Ama istikrarlı bir yönetim,bunun tabii sonucu olarak doğru yönetilen bir ekonomi olduğu sürece;bir de bu olumlu tabloyu haklar ve hürriyetler noktasında demokrasinin tam manasıyla yerleşmesi için kullandığımızda bütün bu olumsuzlukların ve engellemelerin üstesinden geleceğiz inşallah.

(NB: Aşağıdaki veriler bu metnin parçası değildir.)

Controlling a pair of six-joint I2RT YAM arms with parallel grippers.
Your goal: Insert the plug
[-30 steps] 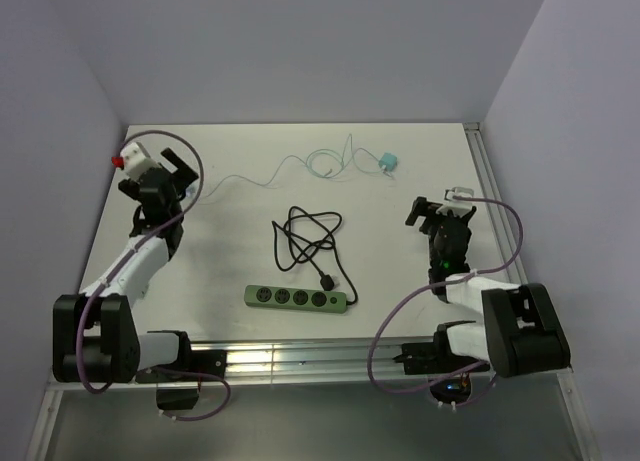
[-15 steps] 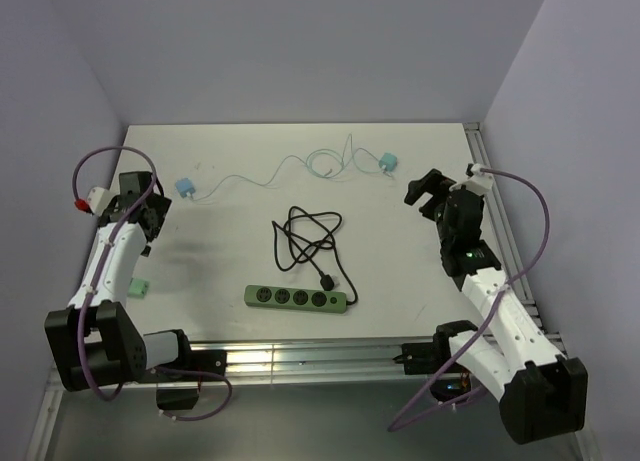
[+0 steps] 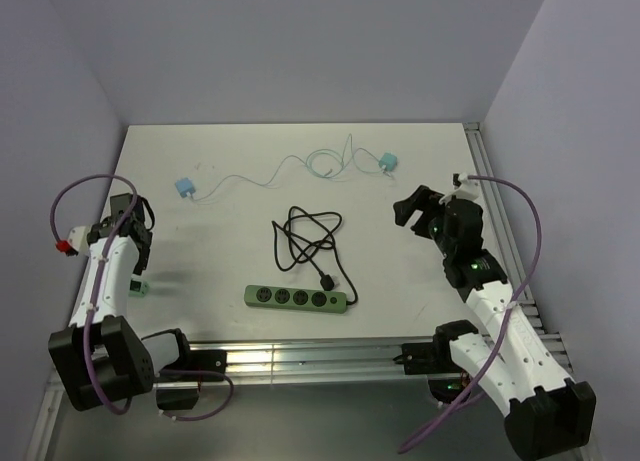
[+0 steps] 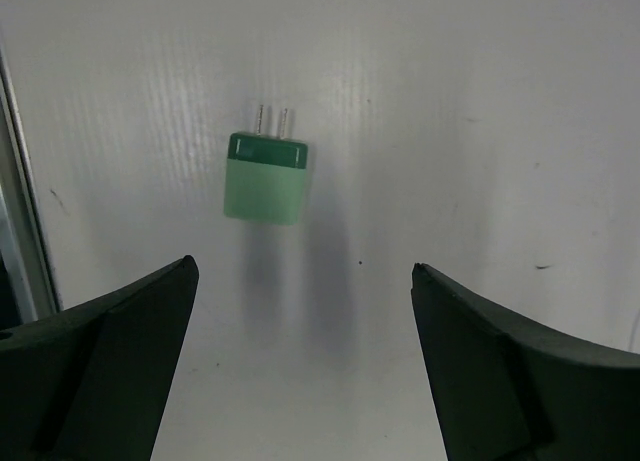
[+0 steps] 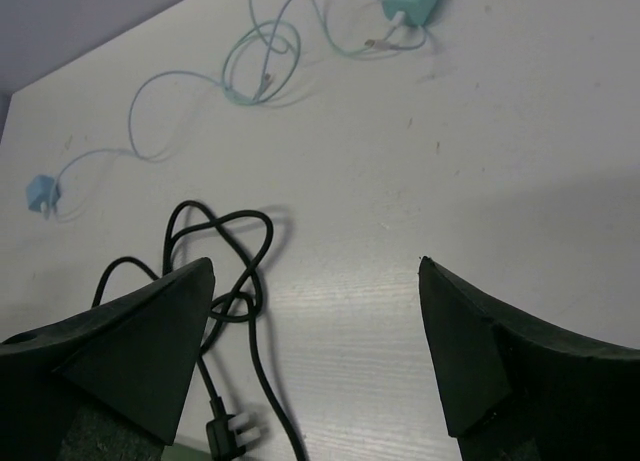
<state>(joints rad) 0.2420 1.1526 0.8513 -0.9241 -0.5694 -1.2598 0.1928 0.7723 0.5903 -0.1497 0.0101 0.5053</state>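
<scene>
1. Spread wide and empty, the left fingers (image 4: 110, 351) frame the green plug (image 4: 265, 178), which lies flat on the table (image 4: 470, 101) just ahead of their tips, prongs pointing away.
2. The right fingers (image 5: 120, 341) also gape, holding nothing, beside the black cord (image 5: 215, 271).

A: Top view?
B: High, behind the arm bases, facing down over the whole bench (image 3: 220, 251).
A: Wrist views?
B: Left: close, straight down on the green adapter (image 4: 265, 178). Right: farther back, slanted across the black cord (image 5: 250, 336). Top view shares both.
</scene>
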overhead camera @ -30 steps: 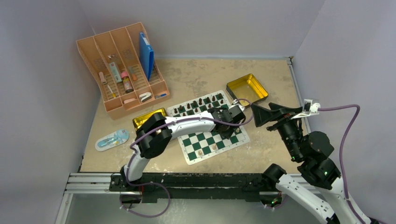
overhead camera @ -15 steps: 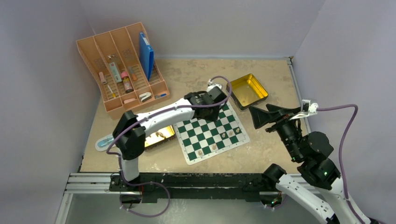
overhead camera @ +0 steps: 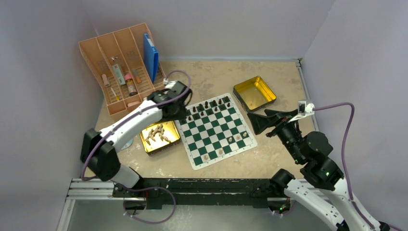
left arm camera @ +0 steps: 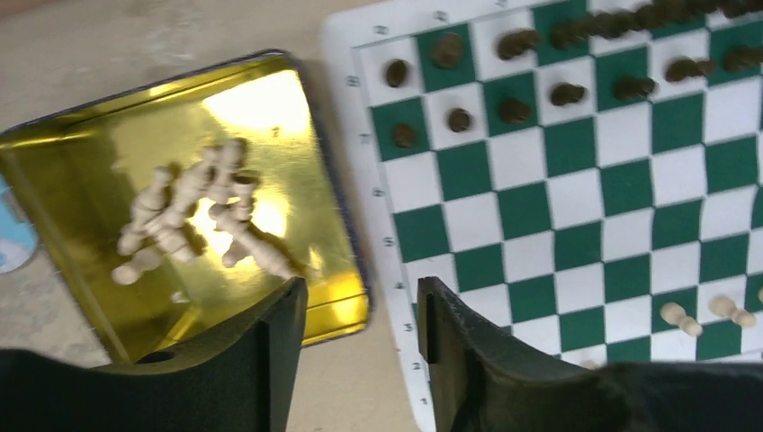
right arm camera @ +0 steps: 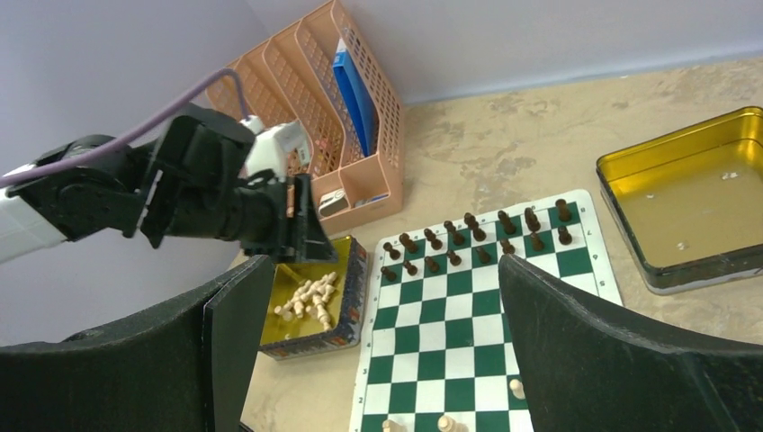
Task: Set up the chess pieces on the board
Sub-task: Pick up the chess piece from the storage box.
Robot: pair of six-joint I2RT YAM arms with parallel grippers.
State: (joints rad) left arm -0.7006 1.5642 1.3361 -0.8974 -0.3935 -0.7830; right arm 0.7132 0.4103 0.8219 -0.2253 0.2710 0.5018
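A lab test cell (plain grey walls boxing the table).

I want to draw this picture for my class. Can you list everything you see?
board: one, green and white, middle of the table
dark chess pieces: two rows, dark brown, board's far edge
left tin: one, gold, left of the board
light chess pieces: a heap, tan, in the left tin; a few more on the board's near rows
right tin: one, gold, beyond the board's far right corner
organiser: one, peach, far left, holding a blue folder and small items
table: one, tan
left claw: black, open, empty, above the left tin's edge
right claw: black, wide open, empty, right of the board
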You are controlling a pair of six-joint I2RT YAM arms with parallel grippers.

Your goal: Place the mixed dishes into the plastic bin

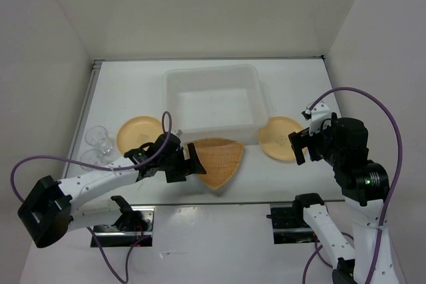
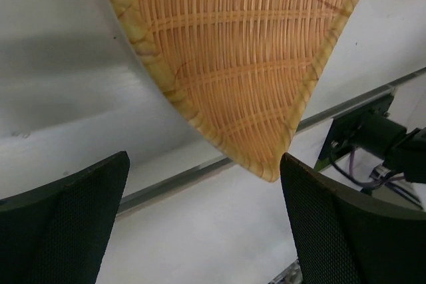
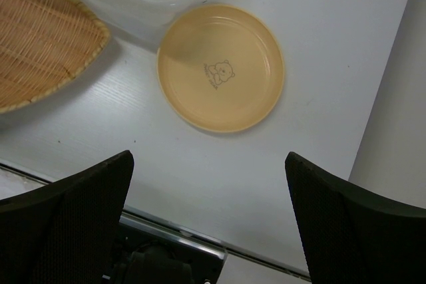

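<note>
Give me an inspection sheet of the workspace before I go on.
Surface: white table, dry, no spills seen.
Job's things: bin at the back, nothing in it; woven dish in front of it; left plate and right plate on either side; clear cups, seemingly two, at the left edge.
Clutter: nothing seen.
Grippers: left pincer open at the woven dish's corner, not gripping; right pincer open above the right plate, holding nothing.
Cables: purple cable loops off each arm, clear of the dishes.
Surroundings: plain white walls.
</note>
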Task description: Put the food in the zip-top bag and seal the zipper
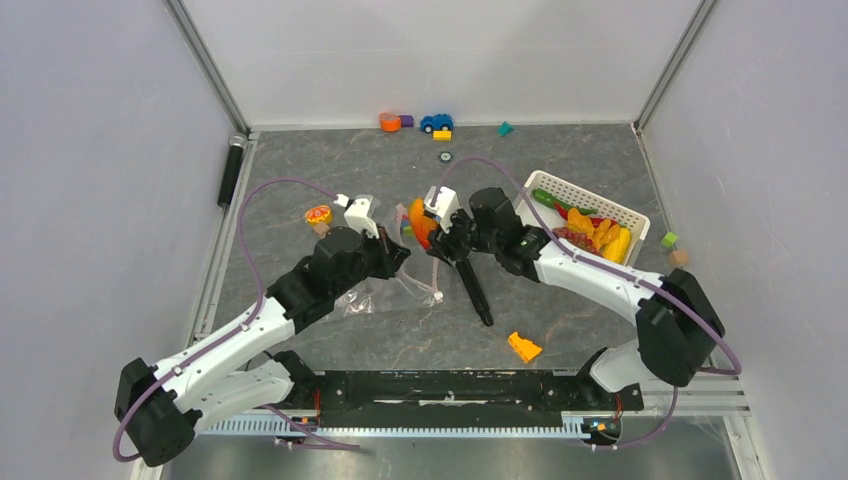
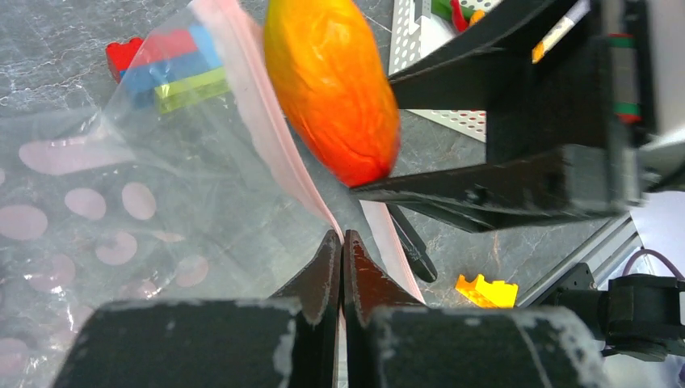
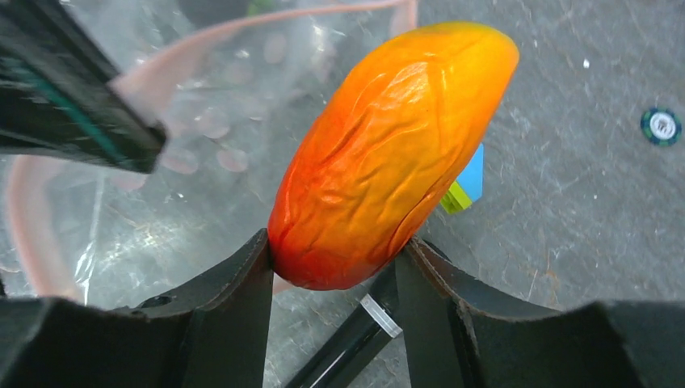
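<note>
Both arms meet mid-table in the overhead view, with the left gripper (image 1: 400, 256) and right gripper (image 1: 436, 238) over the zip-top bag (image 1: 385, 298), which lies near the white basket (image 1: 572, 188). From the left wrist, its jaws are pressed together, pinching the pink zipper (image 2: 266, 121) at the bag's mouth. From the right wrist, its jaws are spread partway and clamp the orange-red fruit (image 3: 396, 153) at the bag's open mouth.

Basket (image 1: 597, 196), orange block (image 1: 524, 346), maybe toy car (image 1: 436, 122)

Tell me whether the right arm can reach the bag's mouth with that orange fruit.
Probably yes: the left gripper pinches the zipper, the bag gapes open, and nothing sits between it and the fruit.
</note>
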`<state>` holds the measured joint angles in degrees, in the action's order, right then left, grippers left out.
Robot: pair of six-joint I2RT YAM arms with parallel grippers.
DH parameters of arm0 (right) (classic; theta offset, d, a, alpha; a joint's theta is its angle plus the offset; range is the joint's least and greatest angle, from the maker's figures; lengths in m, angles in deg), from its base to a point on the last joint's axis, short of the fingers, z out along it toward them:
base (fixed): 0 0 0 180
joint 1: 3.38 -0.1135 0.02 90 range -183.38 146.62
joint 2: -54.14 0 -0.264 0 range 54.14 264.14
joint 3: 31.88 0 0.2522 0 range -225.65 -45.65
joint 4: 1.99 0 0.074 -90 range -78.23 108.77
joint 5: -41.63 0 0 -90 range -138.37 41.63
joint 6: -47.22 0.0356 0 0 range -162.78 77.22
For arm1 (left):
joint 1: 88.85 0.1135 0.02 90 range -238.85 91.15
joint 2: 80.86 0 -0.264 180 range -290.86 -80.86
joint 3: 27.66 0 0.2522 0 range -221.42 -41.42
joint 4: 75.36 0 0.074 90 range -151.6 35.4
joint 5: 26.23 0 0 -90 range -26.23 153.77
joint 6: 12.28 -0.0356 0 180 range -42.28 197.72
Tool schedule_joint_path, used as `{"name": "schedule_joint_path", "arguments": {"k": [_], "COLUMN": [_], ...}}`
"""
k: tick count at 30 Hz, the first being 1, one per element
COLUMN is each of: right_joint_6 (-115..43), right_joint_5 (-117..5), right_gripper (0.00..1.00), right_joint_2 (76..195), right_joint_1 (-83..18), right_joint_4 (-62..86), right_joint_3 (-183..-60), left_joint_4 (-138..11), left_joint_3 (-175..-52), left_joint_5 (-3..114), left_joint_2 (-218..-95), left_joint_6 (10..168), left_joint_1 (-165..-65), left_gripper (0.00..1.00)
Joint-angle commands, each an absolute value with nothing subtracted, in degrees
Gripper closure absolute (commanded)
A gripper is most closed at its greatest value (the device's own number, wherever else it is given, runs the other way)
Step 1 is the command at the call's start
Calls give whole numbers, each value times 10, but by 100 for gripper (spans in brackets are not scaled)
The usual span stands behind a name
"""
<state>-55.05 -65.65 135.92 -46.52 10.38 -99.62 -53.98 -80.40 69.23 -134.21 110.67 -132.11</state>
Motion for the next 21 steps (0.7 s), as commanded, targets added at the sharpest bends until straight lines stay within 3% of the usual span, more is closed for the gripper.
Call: {"name": "schedule_joint_path", "arguments": {"k": [1, 5, 13, 21], "right_joint_6": [-547, -552, -557, -550], "right_joint_5": [-606, -607, -600, -610], "right_gripper": [48, 32, 18, 13], "right_joint_2": [1391, 1392, 1383, 1379], "right_joint_1": [-468, -468, -468, -468], "right_joint_4": [172, 173, 168, 161], "right_joint_3": [-1051, -1051, -1042, -1043], "left_joint_4": [-552, -552, -553, -552], "left_joint_3": [-805, -806, -809, -807], "left_joint_5": [690, 693, 690, 696], "left_joint_2": [-1328, -1333, -1344, -1341], "left_joint_6": [1113, 1113, 1114, 1113], "left_joint_1": [-1324, -1323, -1324, -1323], "left_gripper": [98, 98, 98, 98]}}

Eskisi gibi yanlış işler yapanlar,çeteleşerek istedikleri gibi at koşturanlar ya da milletin bazı hassasiyetlerini kaşıyarak kendi menfur emellerine alet etmek isteyenler meydanın boş olmadığını ve herşeyin hesabının verileceğini biraz zor da olsa öğrenme sürecindeler.
Bu umutlu tablolar zaviyesinden bakıldığında, bugüne kadar frenlerle durdurulmuş,derin bir tarihi geri planı olan ve enerjik bir genç nüfusa sahip Türkiye’nin bundan sonra ilerlediği güçlü hedeflerden sapmayacağı açıktır.